This PHP library contains an extensible, rule based parser for RSS and Atom news feeds. It's way of working is inpsired by Alex Debril's feed-io, but it's been rewritten from scratch to be a bit cleaner and more easily extensible. It doesn't have all the features of the original, but you can easily create new parsing standards or extend existing one without rummaging through the library code.
- PHP 5.6+
- guzzlehttp/guzzle 6.2+
- masterminds/html5 2.2+
- psr/log 1.0+
Feeding can be included in the usual way with composer:
composer require benkle/feeding
For a quick start you can instantiate the class \Benkle\Feeding\Reader
and directly fetch a feed:
$reader = new \Benkle\Feeding\Reader();
$feed = $reader->read('http://xkcd.com/atom.xml');
echo $feed->getTitle() . PHP_EOL;
foreach ($feed->getItems() as $item) {
echo "\t" . $item->getTitle() . PHP_EOL;
}
The Reader::read
can take urls, file pathes or the direct feed source, and will select one of the preexisting feed standards to parse the data into objects.
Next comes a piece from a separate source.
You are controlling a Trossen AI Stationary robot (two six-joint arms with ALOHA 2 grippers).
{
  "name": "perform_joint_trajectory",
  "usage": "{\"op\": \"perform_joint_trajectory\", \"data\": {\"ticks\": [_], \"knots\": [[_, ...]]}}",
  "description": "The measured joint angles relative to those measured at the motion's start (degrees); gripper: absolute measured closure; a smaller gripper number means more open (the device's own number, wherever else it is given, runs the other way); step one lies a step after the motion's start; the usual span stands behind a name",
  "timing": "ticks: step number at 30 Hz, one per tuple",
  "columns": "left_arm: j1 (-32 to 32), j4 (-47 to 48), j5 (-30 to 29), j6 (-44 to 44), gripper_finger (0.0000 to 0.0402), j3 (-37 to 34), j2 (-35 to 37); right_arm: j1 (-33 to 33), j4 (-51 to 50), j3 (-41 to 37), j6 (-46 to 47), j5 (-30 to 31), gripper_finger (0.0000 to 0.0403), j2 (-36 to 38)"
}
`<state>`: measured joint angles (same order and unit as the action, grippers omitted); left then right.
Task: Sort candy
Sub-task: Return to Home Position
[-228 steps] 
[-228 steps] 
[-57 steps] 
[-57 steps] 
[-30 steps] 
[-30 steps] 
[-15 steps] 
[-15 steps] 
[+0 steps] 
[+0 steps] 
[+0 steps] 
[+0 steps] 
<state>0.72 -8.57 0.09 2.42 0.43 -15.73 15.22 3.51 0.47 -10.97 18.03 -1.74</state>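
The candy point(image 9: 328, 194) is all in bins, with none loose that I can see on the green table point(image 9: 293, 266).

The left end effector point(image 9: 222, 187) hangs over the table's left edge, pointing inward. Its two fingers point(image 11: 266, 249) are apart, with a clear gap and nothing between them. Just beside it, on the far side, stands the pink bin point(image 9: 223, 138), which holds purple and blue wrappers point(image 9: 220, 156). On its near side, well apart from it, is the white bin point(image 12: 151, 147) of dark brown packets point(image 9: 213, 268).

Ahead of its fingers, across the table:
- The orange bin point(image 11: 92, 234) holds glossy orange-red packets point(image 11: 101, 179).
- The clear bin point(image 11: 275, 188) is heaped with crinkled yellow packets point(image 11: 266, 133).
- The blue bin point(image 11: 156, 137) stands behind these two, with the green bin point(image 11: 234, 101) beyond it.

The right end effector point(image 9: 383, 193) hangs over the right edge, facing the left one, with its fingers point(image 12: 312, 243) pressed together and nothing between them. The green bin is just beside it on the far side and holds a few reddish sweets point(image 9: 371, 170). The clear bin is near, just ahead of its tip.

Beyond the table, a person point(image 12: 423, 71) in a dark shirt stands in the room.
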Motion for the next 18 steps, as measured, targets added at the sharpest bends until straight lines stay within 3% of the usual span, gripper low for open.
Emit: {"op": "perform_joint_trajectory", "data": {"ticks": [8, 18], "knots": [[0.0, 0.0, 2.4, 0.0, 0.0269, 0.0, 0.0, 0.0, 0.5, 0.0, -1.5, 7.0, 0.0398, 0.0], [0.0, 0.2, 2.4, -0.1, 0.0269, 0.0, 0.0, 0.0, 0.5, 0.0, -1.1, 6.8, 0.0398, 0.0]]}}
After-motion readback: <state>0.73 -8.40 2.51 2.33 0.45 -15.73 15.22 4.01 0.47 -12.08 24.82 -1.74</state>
Feeding is based on rules, which are organized on standards.
A rule can be any class implementing \Benkle\Feeding\Interfaces\RuleInterface
:
class MyRule implements \Benkle\Feeding\Interfaces\RuleInterface {
public function canHandle(\DOMNode $node, \Benkle\Feeding\Interfaces\NodeInterface $target)
{
return $node->nodeName == 'title' && $target instanceof \Benkle\Feeding\Interfaces\ChannelInterface;
}
public function handle(\Benkle\Feeding\Parser $parser, \DOMNode $node, \Benkle\Feeding\Interfaces\NodeInterface $target)
{
/** \Benkle\Feeding\Interfaces\ChannelInterface $target */
$target->setTitle($node->nodeValue);
}
}
Rules can be added to any standard via it's rule set, which is a priority ordered list:
/** @var \Benkle\Feeding\Interfaces\StandardInterface $standard */
foreach ($reader->getStandards() as $standard) {
$standard->getRules()->add(new MyRule(), 5); // Rules are ordered by priority
}
But often you might want to aggregate all your rules in a standard. Standards are classes implementing \Benkle\Feeding\Interfaces\StandardInterface
:
class MyStandard implements \Benkle\Feeding\Interfaces\StandardInterface {
use \Benkle\Feeding\Traits\WithParserTrait;
use \Benkle\Feeding\Traits\WithRuleSetTrait;
public function __construct()
{
$this->getRules()->add(new MyRule(), 5);
}
public function newFeed()
{
return new \Benkle\Feeding\Feed();
}
public function getRootNode(\DOMDocument $dom)
{
return $dom->getElementsByTagName('feed')->item(0);
}
public function canHandle(\DOMDocument $dom)
{
return $dom->getElementsByTagName('feed')->length > 0;
}
}
Adding a standard to a Reader is just as simple as adding a rule to a standard:
$reader->getStandards()->add(new MyStandard(), 5);
Included standards are:
Atom10Standard
for Atom 1.0RSS09Standard
for RSS 0.9RSS10Standard
for RSS 1.0RSS20Standard
for RSS 2.0
This library uses the PHP DOM library classes for it's XML traversing. To use your own library you have to write a wrapper arround it implementing \Benkle\Feeding\Interfaces\DOMParserInterface
:
$reader->setDomParser(new class implements \Benkle\Feeding\Interfaces\DOMParserInterface {
public function parse($source)
{
$parser = new \MyFancy\DomParser();
return $parser->parse($source);
}
});
Feeding already include a wrapper for the standard library, which is fast but fails when a feeds isn't valid XML, and for the Masterminds HTML5 parser, which is more fault tolerant, but also way slower. It also includes a meta wrapper which will try any number of other wrappers it is given, allowing you to balance speed and reliability:
$reader->setDomParser(
new \Benkle\Feeding\DOMParsers\FallbackStackParser(
new \Benkle\Feeding\DOMParsers\PHPDOMParser(),
new \Benkle\Feeding\DOMParsers\MastermindsHTML5Parser()
)
);
Note: This Wrapper implements Psr\Log\LoggerAwareInterface
and will write notices whenever any of it's protegé throws an exception!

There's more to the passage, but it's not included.